Cela commence à bien faire. Ceci est le deuxième article consécutif écrit le rire aux lèvres. Il est vrai que le précédent était un rire de bonheur, et que celui-là sera plus proche du ricanement. Mais enfin, les faits sont là : je ris. Et je ris à propos de deux des plus grands philanthropes que notre terre malmenée porte : Monsanto à main droite, DuPont à main gauche (et inversement).
Monsanto, transnationale d’origine américaine, née en 1901, a d’abord fabriqué des produits chimiques, dont des PCB (pyralène) qui continuent de gravement polluer les eaux de partout et d’ailleurs. Voir l’état de notre pauvre Rhône. Mais bien entendu, cela, c’est la société qui en paie les conséquences. Monsanto a ensuite fabriqué pour l’armée américaine le fameux Agent orange, ce délicieux herbicide qui devait détruire la forêt tropicale vietnamienne et ses habitants, humains compris. Depuis quinze ans, car rien n’arrête le progrès, Monsanto fait dans les OGM et fourgue dans le monde entier son fameux Roundup, herbicide présenté dans la publicité mensongère de Monsanto comme biodégradable et respectant l’environnement. L’entreprise a été condamnée par le tribunal de Lyon en 2007 dans cette (petite) affaire.
DuPont ? Cette transnationale, elle aussi d’origine américaine, a été fondée en 1802 par un petit gars de chez nous, Éleutère Irénée du Pont, qui avait fui la révolution de 1789. DuPont a commencé par faire de la poudre à canon – ah ! – avant de devenir peu à peu l’un des plus grands groupes mondiaux de la chimie. Précisons que cette noble entreprise a eu, elle aussi, des soucis judiciaires. Elle a ainsi été condamnée aux États-Unis à 16,5 millions de dollars d’amende pour avoir caché des informations sur la toxicité de certains composants du téflon. Et à plus de 300 millions de dollars d’amende à la suite d’une incroyable affaire de pollution touchant 60 000 personnes vivant près de ses usines.
DuPont et Monsanto, excellentes gens comme on vient de voir, sont malheureusement irascibles. Je viens de lire un papier du journaliste Carey Gillam, de Reuters (ici), désolant en tout point. Les deux géants sont en train se mettre une peignée majeure sous le nez des caméras, ou presque. Je résume, et vous irez voir l’original en anglais si cela vous tente. DuPont accuse Monsanto de pratiques anticoncurrentielles illégales. On n’a pas le droit de rire, il faut attendre la suite. Là-dessus, le patron de Monsanto, Hugh Grant – non, pas celui du ciné et des whores de Los Angeles – adresse un courrier à celui de DuPont, Charles Hollyday. Et que lui dit-il sans hésiter ? Que DuPont s’est livrée à, je cite, « une sérieuse attaque contre l’éthique du business ». Et ce n’est pas tout, même si c’est incroyable. Monsanto affirme que DuPont aurait utilisé des faux documents et payé des mercenaires pour critiquer son concurrent. Déclaration de Scott Partridge, fameux avocat de Monsanto : « Ce n’est que la partie émergée d’un iceberg de coups tordus. Je n’ai jamais vu une entreprise se comporter de cette façon ». Venant du monsieur, on peut tenir le propos comme un compliment absolu.

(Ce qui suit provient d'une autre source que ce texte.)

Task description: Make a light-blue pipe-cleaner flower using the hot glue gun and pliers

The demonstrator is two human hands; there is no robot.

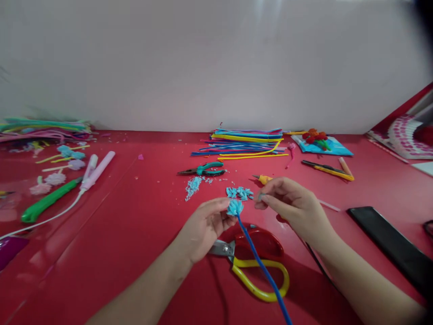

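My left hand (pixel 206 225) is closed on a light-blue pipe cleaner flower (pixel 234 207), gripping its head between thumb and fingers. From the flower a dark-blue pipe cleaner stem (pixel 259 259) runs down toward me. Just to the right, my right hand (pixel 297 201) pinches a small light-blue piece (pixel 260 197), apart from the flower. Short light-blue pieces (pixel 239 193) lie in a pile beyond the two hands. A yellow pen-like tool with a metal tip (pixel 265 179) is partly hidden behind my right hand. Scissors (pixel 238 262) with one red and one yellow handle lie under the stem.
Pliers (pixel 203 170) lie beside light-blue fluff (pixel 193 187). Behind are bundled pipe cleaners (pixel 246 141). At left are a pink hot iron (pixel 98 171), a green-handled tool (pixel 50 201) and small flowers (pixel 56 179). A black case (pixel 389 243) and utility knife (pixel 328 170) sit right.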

Un ajout, pour la route, et cette fois, je donne le droit de se marrer, éventuellement autour d’un verre entre amis. DuPont, très crédible chevalier blanc, estime que « ce n’est pas simplement un problème DuPont. C’est un problème de concurrence. Ils [Monsanto] ont gagné grâce au pouvoir d’un monopole illégal », précisant même que Monsanto a lourdement porté préjudice aux paysans. L’enjeu de cette bataille de chiffonniers transfrontières, vous l’aurez peut-être compris, c’est l’industrie des semences, la clé de voûte d’un pouvoir sans précédent dans l’histoire humaine.
Or, il y a dix ans, DuPont contrôlait 40 % du très juteux marché américain des semences de maïs. Le chiffre est tombé à 30 %, au profit de Monsanto. Un Monsanto qui prépare la saison agricole 2010 avec gourmandise. En 2009, le Roundup destiné au soja valait 52 dollars pour un acre, soit 0,4 hectare. En 2010, la nouvelle version dite Roundup Ready 2 coûtera 74 dollars. Heureusement, l’université d’été socialiste de La Rochelle approche. Vivement le discours !
PS : Une bise pour Madeleine
Certains sont prêt à tous pour le toujours plus, même s’ils devraient vivre 3 millions d’années pour pouvoir dépenser leur pactole.Polluer, licencier même si les bénéfices sont de 16%, délocaliser dans des dictatures fascistes, militaires, communistes ou religieuses; et même, ce qui paraît plus sympathique, se bouffer entre eux.